From the first line to the last, retype everything below exactly, minus the pictures.

■ **Recorded information**:
◆ ◆ ◆ ◆ ◆ ◆ ◆
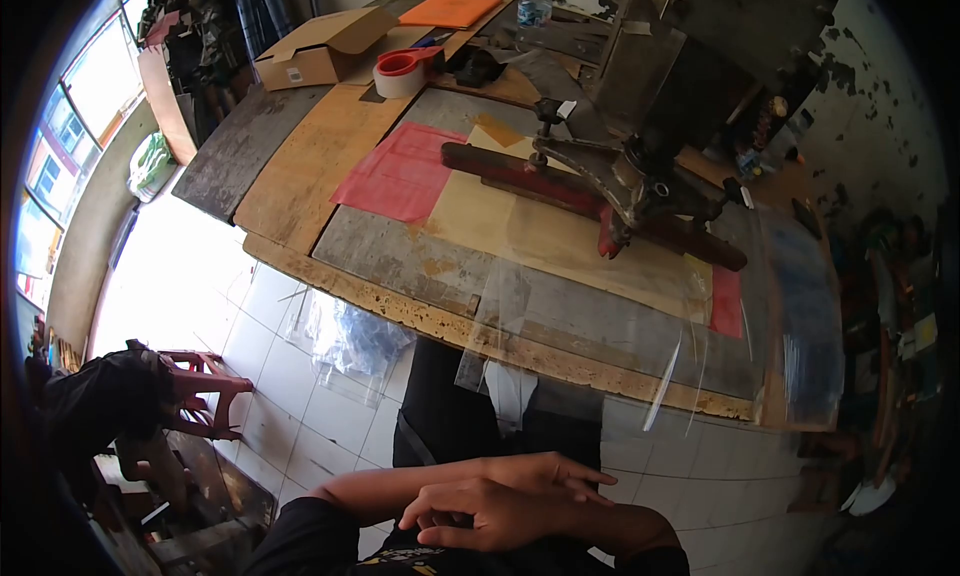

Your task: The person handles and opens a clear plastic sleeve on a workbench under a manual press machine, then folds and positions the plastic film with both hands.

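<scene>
- Over the lap, the left hand (550,472) and the right hand (462,506) cross at the forearms; the left fingers (588,484) are loose and parted, the right ones half open and softly bent.
- Near them, thin, glassy plastic sheets (490,311) lie on the table (375,246), partly hanging past its front edge in stiff, see-through flaps.
- Under the plastic lie a smooth, oblong yellow sheet (465,216) and a creased red sheet (395,173).
- Above these stands a dark metal machine (590,161), its forked arms over a long, narrow bar (715,244).
- The table's front edge is rough, pitted board, slanting down to the right; legs and a gap separate it from the hands.
- Farther back sit a round tape roll (398,81), a cardboard box (315,48) and a flat orange folder (450,10).
- Leftward, smooth tiled floor (310,431) opens between the table and a red stool (210,381).
</scene>
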`<move>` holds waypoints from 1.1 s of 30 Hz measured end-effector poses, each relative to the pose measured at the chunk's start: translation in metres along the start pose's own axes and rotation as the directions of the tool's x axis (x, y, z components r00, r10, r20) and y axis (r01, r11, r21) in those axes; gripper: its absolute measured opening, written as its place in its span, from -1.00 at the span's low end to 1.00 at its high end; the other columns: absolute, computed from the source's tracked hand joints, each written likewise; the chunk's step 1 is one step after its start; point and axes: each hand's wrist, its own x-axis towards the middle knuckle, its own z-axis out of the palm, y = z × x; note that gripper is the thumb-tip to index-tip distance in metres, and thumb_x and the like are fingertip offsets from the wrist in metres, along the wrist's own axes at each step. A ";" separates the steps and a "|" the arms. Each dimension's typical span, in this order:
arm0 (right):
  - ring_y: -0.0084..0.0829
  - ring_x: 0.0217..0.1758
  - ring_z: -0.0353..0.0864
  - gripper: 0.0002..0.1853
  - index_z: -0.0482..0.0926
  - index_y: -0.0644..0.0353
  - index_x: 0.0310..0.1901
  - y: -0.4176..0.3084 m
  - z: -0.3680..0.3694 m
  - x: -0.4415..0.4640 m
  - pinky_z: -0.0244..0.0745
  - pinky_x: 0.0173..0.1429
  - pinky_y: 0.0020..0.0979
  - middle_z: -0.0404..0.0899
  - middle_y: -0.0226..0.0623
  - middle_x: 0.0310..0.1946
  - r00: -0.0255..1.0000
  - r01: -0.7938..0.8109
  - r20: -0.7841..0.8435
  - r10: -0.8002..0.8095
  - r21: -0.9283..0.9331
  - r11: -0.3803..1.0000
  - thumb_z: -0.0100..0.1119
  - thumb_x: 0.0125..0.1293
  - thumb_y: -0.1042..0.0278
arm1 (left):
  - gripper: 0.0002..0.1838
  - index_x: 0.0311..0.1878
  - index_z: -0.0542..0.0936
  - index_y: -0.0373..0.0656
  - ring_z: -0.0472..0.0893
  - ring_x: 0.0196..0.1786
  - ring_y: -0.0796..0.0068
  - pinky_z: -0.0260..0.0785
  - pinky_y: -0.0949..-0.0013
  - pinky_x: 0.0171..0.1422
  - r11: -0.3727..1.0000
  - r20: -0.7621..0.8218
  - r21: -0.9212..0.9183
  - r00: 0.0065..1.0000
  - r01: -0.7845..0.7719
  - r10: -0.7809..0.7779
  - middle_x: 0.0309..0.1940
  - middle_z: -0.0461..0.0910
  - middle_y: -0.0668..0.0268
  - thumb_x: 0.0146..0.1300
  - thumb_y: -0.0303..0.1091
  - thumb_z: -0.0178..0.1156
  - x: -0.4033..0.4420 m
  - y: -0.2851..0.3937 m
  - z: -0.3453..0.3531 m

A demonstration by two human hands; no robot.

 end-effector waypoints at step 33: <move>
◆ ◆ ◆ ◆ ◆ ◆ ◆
■ **Response area**:
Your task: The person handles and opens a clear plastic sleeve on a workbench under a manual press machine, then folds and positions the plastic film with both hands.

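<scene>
- Over the lap, the left hand (550,472) and the right hand (462,506) cross at the forearms; the left fingers (588,484) are loose and parted, the right ones half open and softly bent.
- Near them, thin, glassy plastic sheets (490,311) lie on the table (375,246), partly hanging past its front edge in stiff, see-through flaps.
- Under the plastic lie a smooth, oblong yellow sheet (465,216) and a creased red sheet (395,173).
- Above these stands a dark metal machine (590,161), its forked arms over a long, narrow bar (715,244).
- The table's front edge is rough, pitted board, slanting down to the right; legs and a gap separate it from the hands.
- Farther back sit a round tape roll (398,81), a cardboard box (315,48) and a flat orange folder (450,10).
- Leftward, smooth tiled floor (310,431) opens between the table and a red stool (210,381).
</scene>
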`<move>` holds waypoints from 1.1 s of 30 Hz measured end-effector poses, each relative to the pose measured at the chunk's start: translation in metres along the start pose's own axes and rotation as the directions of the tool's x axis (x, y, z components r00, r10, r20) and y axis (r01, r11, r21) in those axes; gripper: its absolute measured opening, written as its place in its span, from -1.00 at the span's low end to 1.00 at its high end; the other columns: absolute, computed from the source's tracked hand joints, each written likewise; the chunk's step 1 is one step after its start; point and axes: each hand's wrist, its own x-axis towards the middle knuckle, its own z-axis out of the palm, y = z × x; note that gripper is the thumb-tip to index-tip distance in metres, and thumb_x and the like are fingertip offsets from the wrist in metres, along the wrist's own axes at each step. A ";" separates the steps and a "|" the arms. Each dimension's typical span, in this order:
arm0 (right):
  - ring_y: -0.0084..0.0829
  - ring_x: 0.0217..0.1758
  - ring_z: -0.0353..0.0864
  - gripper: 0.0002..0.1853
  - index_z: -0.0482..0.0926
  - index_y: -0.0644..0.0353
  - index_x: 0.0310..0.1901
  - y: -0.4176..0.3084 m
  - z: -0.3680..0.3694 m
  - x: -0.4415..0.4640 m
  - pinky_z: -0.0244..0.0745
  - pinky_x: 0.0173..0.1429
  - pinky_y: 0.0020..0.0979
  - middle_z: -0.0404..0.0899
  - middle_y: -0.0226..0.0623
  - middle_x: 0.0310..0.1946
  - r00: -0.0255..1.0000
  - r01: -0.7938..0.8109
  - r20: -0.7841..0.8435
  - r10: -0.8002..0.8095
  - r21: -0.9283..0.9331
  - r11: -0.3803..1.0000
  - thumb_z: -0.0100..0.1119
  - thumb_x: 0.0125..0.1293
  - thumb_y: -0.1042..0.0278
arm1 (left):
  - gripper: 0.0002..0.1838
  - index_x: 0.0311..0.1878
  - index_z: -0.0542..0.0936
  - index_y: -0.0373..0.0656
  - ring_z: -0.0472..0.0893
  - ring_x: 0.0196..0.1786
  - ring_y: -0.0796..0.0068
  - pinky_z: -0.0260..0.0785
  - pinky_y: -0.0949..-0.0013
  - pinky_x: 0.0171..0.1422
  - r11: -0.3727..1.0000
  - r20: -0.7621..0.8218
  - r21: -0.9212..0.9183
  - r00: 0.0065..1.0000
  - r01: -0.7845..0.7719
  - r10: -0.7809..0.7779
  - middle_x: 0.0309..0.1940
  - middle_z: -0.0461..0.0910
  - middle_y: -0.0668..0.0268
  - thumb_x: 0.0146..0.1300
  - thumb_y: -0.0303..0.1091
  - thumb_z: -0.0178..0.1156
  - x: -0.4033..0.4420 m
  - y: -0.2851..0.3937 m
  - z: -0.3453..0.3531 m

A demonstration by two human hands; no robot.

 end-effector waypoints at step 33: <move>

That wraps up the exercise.